_What needs to be done_
Write each line exactly as it stands, from the line containing "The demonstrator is" through the end of the data.

_Source records_
━━━
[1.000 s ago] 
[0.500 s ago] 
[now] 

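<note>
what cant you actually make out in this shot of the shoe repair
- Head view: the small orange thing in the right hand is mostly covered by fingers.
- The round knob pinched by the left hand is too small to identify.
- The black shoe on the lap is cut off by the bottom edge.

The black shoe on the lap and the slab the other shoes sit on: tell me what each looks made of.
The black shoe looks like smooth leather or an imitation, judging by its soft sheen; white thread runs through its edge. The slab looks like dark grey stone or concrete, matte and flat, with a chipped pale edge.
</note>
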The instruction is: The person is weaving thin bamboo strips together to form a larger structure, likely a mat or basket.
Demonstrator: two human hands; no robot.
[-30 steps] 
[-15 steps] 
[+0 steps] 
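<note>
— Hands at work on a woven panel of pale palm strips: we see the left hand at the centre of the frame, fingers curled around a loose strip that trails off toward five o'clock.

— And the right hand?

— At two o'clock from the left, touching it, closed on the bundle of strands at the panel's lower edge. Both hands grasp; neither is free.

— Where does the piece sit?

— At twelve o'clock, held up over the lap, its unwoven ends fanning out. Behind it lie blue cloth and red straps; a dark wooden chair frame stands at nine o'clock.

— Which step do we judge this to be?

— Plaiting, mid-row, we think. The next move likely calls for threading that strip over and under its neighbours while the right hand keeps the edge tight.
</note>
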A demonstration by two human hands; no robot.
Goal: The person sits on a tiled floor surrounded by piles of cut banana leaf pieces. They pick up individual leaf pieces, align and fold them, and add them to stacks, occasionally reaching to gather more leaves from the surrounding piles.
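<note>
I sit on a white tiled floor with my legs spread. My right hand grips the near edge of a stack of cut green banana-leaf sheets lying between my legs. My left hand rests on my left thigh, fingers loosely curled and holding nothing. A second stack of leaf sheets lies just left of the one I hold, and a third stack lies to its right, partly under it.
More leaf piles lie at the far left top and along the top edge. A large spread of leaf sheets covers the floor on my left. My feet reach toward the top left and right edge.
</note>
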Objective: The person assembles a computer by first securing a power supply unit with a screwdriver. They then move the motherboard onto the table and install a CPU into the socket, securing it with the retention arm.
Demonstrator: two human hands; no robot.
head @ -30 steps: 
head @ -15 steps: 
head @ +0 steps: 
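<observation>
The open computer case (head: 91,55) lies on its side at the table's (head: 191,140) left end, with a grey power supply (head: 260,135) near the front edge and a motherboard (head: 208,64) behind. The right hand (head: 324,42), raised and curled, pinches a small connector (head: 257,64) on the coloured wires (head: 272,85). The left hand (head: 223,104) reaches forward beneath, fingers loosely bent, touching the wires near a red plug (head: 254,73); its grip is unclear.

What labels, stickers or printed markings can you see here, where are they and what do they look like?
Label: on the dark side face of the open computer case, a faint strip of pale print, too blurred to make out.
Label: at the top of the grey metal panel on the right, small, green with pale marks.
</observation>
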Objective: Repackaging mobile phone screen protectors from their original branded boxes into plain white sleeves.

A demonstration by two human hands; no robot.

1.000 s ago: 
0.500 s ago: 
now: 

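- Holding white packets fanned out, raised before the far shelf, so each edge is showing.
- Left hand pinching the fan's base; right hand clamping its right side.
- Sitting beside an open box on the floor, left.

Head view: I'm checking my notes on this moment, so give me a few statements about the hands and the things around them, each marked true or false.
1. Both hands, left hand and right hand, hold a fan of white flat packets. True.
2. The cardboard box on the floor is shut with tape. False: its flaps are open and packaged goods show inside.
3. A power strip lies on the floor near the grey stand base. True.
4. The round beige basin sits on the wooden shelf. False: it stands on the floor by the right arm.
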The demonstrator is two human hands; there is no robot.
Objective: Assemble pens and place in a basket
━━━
_Solution for this exercise_
The demonstrator is two human hands; there is no robot.
Objective: Assemble pens and place in a basket

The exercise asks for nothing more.